ACTION ITEM>
Would you please copy every line of the material that follows, exactly as it reads?

--- START ---

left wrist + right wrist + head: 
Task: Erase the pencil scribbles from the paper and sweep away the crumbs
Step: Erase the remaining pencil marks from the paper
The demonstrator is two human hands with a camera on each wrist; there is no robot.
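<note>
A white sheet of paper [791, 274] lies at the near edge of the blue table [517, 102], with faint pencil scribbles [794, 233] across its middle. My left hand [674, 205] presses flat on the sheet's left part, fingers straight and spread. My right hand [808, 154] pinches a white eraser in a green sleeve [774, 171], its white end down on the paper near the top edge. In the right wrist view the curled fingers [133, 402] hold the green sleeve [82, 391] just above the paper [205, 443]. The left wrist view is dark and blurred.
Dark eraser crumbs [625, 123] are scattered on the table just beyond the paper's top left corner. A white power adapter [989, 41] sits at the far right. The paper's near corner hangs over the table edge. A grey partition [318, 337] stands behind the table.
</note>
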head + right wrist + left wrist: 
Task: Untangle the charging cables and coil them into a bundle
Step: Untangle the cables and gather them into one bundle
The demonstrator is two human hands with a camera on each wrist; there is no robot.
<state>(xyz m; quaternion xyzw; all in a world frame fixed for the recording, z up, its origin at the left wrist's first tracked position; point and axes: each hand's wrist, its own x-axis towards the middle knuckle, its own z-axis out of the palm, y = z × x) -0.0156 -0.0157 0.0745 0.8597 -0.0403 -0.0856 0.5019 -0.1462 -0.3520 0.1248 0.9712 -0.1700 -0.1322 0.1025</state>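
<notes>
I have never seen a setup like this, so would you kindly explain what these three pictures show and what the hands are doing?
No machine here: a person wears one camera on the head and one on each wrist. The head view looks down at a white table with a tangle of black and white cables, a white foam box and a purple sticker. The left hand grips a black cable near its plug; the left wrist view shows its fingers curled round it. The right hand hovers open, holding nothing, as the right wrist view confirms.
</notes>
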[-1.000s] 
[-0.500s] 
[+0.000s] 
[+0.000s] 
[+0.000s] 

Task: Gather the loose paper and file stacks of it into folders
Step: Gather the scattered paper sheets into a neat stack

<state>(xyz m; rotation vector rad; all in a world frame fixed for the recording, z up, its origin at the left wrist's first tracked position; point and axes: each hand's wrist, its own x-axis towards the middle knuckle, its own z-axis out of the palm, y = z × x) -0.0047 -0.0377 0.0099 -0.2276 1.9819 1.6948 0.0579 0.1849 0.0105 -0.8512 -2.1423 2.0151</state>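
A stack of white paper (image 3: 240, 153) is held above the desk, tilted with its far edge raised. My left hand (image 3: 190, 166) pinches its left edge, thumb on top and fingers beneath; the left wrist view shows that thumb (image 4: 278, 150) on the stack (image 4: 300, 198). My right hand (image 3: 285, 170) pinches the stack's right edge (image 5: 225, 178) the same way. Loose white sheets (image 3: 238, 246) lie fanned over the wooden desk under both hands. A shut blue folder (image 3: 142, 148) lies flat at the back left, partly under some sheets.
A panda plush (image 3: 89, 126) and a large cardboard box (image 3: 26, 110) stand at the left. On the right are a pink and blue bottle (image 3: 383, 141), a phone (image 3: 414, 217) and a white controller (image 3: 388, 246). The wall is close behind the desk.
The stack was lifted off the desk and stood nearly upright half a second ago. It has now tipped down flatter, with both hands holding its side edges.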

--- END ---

THE ANSWER>
left wrist + right wrist + head: 
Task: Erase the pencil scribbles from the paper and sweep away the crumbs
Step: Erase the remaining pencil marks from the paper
The demonstrator is two human hands with a camera on each wrist; there is no robot.
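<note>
A white sheet of paper [791, 274] lies at the near edge of the blue table [517, 102], with faint pencil scribbles [794, 233] across its middle. My left hand [674, 205] presses flat on the sheet's left part, fingers straight and spread. My right hand [808, 154] pinches a white eraser in a green sleeve [774, 171], its white end down on the paper near the top edge. In the right wrist view the curled fingers [133, 402] hold the green sleeve [82, 391] just above the paper [205, 443]. The left wrist view is dark and blurred.
Dark eraser crumbs [625, 123] are scattered on the table just beyond the paper's top left corner. A white power adapter [989, 41] sits at the far right. The paper's near corner hangs over the table edge. A grey partition [318, 337] stands behind the table.
</note>
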head + right wrist + left wrist: 
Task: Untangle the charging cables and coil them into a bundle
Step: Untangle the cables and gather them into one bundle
The demonstrator is two human hands with a camera on each wrist; there is no robot.
<state>(xyz m; quaternion xyzw; all in a world frame fixed for the recording, z up, its origin at the left wrist's first tracked position; point and axes: each hand's wrist, its own x-axis towards the middle knuckle, its own z-axis out of the palm, y = z × x) -0.0156 -0.0157 0.0745 0.8597 -0.0403 -0.0856 0.5019 -0.1462 -0.3520 0.1248 0.9712 -0.1700 -0.1322 0.1025</state>
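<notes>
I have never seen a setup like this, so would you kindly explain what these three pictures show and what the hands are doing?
No machine here: a person wears one camera on the head and one on each wrist. The head view looks down at a white table with a tangle of black and white cables, a white foam box and a purple sticker. The left hand grips a black cable near its plug; the left wrist view shows its fingers curled round it. The right hand hovers open, holding nothing, as the right wrist view confirms.
</notes>
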[-1.000s] 
[-0.500s] 
[+0.000s] 
[+0.000s] 
[+0.000s] 

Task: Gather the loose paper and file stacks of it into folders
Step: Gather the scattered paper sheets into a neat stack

<state>(xyz m; rotation vector rad; all in a world frame fixed for the recording, z up, its origin at the left wrist's first tracked position; point and axes: each hand's wrist, its own x-axis towards the middle knuckle, its own z-axis out of the palm, y = z × x) -0.0047 -0.0377 0.0099 -0.2276 1.9819 1.6948 0.0579 0.1849 0.0105 -0.8512 -2.1423 2.0151</state>
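A stack of white paper (image 3: 240, 153) is held above the desk, tilted with its far edge raised. My left hand (image 3: 190, 166) pinches its left edge, thumb on top and fingers beneath; the left wrist view shows that thumb (image 4: 278, 150) on the stack (image 4: 300, 198). My right hand (image 3: 285, 170) pinches the stack's right edge (image 5: 225, 178) the same way. Loose white sheets (image 3: 238, 246) lie fanned over the wooden desk under both hands. A shut blue folder (image 3: 142, 148) lies flat at the back left, partly under some sheets.
A panda plush (image 3: 89, 126) and a large cardboard box (image 3: 26, 110) stand at the left. On the right are a pink and blue bottle (image 3: 383, 141), a phone (image 3: 414, 217) and a white controller (image 3: 388, 246). The wall is close behind the desk.
The stack was lifted off the desk and stood nearly upright half a second ago. It has now tipped down flatter, with both hands holding its side edges.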

The generated output is now complete.